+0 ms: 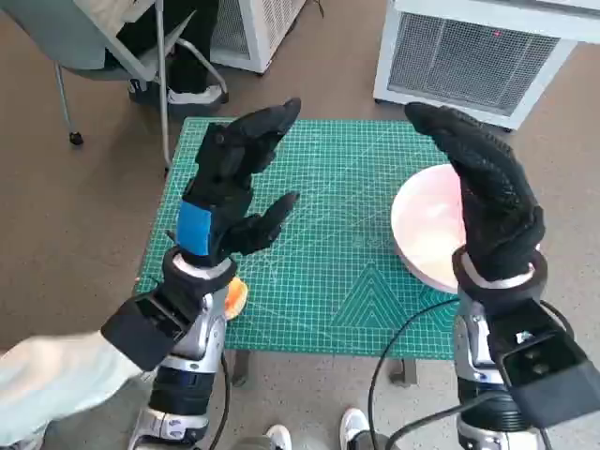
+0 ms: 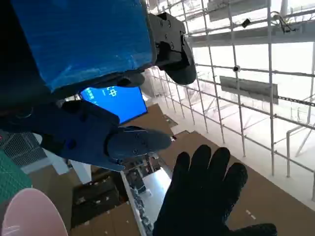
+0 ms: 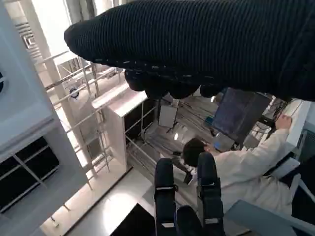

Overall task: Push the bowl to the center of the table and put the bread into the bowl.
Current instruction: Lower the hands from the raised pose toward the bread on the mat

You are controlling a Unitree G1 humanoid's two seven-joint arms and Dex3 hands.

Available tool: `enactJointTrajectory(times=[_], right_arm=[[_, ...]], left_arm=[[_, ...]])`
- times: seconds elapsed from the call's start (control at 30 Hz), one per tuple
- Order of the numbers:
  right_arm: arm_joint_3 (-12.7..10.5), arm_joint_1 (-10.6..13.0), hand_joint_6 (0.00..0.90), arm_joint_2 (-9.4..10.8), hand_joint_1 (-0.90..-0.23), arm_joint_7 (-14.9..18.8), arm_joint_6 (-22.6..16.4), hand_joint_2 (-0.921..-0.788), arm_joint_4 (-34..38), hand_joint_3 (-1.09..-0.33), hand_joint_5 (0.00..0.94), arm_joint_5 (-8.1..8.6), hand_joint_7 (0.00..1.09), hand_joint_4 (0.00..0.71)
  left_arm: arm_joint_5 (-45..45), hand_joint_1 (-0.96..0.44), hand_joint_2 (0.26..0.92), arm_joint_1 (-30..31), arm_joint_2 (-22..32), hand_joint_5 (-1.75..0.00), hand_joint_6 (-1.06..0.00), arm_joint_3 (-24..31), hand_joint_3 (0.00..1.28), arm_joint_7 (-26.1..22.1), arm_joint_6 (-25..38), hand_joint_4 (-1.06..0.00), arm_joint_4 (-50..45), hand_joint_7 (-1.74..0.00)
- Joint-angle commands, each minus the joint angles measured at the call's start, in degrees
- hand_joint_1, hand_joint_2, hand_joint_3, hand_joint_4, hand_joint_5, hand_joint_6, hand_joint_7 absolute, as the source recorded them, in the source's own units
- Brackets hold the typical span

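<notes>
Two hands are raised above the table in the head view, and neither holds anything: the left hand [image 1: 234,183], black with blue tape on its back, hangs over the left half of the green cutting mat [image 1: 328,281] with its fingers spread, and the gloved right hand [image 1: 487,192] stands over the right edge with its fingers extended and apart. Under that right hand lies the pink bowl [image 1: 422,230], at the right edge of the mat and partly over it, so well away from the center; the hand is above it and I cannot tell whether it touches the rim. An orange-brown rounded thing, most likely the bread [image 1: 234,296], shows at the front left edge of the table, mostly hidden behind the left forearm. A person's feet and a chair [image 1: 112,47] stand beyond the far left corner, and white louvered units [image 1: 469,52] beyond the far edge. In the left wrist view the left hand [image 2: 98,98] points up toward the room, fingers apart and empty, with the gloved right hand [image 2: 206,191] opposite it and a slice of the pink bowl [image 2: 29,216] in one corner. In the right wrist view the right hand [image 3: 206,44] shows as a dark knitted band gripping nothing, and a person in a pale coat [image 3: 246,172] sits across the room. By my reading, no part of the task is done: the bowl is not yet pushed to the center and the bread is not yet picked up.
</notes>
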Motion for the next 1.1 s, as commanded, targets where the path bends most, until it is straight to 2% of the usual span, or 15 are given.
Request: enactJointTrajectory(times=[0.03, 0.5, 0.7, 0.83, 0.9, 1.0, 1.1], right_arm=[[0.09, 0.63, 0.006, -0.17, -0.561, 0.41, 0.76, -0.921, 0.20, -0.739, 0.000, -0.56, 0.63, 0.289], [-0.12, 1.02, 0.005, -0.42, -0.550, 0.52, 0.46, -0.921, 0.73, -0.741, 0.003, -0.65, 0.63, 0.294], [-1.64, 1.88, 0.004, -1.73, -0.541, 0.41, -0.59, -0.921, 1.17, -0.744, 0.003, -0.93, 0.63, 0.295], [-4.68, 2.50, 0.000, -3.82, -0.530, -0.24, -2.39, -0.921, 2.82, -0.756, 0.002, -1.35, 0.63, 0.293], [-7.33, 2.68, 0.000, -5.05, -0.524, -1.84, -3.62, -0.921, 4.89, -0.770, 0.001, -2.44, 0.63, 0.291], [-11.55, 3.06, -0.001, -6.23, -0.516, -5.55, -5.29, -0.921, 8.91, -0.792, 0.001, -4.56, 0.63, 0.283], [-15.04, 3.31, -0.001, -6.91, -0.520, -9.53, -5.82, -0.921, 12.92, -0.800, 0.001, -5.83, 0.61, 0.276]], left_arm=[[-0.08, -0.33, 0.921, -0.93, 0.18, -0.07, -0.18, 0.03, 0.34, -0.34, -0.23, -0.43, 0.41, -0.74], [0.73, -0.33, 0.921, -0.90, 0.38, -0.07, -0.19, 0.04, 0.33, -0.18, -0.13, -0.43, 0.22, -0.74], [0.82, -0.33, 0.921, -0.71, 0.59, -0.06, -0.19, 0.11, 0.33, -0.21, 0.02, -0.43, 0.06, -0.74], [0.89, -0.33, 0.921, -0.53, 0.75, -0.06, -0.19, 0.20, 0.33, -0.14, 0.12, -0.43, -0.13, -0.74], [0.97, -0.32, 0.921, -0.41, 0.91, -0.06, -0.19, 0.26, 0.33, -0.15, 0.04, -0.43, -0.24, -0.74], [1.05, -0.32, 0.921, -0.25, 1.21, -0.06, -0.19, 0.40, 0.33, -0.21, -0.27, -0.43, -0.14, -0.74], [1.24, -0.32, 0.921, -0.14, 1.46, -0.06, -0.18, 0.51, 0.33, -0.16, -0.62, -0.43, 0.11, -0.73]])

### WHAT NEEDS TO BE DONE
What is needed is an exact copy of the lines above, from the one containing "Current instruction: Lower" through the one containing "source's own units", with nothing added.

### WRITTEN SOLUTION
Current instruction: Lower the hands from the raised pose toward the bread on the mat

You are controlling a Unitree G1 humanoid's two seven-joint arms and Dex3 hands.

Available tool: `enactJointTrajectory(times=[_], right_arm=[[_, ...]], left_arm=[[_, ...]])`
- times: seconds elapsed from the call's start (control at 30 Hz), one per tuple
- Order of the numbers:
  right_arm: arm_joint_3 (-12.7..10.5), arm_joint_1 (-10.6..13.0), hand_joint_6 (0.00..0.90), arm_joint_2 (-9.4..10.8), hand_joint_1 (-0.90..-0.23), arm_joint_7 (-14.9..18.8), arm_joint_6 (-22.6..16.4), hand_joint_2 (-0.921..-0.788), arm_joint_4 (-34..38), hand_joint_3 (-1.09..-0.33), hand_joint_5 (0.00..0.94), arm_joint_5 (-8.1..8.6), hand_joint_7 (0.00..1.09), hand_joint_4 (0.00..0.71)
  left_arm: arm_joint_5 (-45..45), hand_joint_1 (-0.96..0.44), hand_joint_2 (0.26..0.92), arm_joint_1 (-30..31), arm_joint_2 (-22..32), hand_joint_5 (-1.75..0.00), hand_joint_6 (-1.06..0.00), arm_joint_3 (-24..31), hand_joint_3 (0.00..1.28), arm_joint_7 (-26.1..22.1), arm_joint_6 (-25..38), hand_joint_4 (-1.06..0.00), arm_joint_4 (-50..45), hand_joint_7 (-1.74..0.00)
- Joint-angle commands, each minus the joint angles measured at the call's start, in degrees
- hand_joint_1, hand_joint_2, hand_joint_3, hand_joint_4, hand_joint_5, hand_joint_6, hand_joint_7 absolute, as the source recorded them, in the source's own units

The answer contains nothing further.